(What the exercise asks): Report every line in the listing that contains the string "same".

(Recorded data):
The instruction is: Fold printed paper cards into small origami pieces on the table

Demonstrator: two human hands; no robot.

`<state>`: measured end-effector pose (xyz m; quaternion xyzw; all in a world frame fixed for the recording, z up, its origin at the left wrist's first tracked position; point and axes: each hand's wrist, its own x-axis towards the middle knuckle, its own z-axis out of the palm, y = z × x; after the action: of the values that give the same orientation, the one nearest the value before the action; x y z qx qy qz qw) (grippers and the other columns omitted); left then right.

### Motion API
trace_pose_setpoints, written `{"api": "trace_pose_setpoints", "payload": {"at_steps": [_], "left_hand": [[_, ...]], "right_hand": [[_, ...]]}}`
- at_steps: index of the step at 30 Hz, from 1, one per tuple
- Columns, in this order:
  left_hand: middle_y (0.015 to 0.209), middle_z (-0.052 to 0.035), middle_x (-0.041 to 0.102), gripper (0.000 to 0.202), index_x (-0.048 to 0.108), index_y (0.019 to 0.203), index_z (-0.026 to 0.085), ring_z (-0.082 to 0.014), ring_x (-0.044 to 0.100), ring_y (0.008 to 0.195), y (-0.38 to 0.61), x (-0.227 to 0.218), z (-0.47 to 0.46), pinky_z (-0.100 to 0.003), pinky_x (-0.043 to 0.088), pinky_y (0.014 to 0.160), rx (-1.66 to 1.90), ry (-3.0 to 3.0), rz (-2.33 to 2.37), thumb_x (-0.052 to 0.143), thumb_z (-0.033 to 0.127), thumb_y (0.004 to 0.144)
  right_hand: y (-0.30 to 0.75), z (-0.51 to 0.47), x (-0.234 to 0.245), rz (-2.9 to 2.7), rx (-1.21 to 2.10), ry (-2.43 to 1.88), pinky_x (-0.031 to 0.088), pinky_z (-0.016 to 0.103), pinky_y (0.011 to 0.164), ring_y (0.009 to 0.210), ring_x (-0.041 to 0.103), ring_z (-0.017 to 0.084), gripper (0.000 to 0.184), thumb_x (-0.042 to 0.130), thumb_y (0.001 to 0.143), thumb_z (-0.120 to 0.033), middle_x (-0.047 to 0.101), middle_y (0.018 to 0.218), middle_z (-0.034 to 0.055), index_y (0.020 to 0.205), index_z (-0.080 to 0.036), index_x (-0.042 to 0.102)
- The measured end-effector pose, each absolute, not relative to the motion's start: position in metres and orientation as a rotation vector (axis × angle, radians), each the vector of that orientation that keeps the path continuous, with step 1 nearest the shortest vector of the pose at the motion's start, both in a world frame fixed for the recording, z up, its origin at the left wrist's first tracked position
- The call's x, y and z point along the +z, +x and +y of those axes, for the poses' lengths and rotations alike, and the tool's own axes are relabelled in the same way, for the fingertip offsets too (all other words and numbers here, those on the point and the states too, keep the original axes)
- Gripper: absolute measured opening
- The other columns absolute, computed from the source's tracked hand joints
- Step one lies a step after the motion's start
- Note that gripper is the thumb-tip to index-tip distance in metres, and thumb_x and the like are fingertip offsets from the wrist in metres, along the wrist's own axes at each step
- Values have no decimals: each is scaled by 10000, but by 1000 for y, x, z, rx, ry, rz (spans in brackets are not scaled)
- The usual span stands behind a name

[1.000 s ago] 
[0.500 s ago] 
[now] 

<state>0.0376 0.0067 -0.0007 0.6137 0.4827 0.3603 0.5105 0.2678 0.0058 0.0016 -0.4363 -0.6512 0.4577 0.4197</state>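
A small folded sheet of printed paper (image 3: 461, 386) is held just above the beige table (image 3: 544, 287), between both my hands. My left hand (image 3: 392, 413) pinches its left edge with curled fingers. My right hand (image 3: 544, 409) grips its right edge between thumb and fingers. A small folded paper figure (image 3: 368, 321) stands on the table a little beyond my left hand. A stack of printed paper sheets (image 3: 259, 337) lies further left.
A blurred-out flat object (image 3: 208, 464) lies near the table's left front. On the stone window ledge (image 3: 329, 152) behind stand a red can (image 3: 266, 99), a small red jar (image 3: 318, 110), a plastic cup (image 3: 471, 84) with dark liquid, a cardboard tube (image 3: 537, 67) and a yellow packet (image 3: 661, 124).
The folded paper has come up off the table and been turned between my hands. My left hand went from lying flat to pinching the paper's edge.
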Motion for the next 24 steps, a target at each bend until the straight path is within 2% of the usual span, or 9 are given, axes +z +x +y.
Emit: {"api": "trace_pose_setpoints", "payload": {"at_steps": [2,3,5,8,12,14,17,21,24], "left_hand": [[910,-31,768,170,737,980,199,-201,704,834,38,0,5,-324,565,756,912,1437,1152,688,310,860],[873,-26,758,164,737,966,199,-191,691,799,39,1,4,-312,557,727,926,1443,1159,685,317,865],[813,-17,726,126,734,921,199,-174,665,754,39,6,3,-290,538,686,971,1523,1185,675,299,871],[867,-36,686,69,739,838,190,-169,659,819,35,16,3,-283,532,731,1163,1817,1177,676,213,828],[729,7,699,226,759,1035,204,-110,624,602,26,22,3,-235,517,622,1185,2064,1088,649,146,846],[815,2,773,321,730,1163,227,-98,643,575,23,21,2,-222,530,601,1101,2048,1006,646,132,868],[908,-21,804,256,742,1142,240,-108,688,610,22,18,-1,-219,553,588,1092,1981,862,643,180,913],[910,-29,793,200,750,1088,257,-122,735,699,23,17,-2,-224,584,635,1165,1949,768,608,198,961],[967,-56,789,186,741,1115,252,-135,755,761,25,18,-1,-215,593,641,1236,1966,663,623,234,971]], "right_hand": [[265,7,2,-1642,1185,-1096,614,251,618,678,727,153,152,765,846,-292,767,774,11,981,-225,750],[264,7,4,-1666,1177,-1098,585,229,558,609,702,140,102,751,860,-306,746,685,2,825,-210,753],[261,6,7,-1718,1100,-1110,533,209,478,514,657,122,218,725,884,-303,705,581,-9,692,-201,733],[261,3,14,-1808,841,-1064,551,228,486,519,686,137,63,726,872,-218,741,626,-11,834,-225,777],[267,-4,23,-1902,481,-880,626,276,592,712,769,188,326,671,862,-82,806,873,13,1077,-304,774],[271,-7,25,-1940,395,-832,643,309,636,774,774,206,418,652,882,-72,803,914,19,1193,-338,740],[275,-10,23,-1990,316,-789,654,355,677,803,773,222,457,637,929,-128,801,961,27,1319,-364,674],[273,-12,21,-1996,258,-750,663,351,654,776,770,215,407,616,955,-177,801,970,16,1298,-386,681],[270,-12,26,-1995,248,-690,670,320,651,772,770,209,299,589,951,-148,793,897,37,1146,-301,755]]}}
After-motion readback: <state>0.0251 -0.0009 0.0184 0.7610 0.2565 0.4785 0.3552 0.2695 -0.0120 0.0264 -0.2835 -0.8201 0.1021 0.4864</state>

(Task output):
`<state>`: measured end-effector pose (xyz m; quaternion xyzw; all in a world frame fixed for the recording, z up, its origin at the left wrist's first tracked position; point and axes: each hand's wrist, its own x-axis towards the middle knuckle, its own z-axis out of the palm, y = z × x; after the action: of the values that give the same orientation, the one nearest the value before the action; x y z qx qy qz qw) (grippers and the other columns omitted); left then right.
- The call's x, y and z point along the +z, +x and +y of those axes, for the poses' lengths and rotations alike, and the tool's own axes are relabelled in the same way, for the fingertip offsets too (all other words and numbers here, those on the point and the states too, keep the original axes)

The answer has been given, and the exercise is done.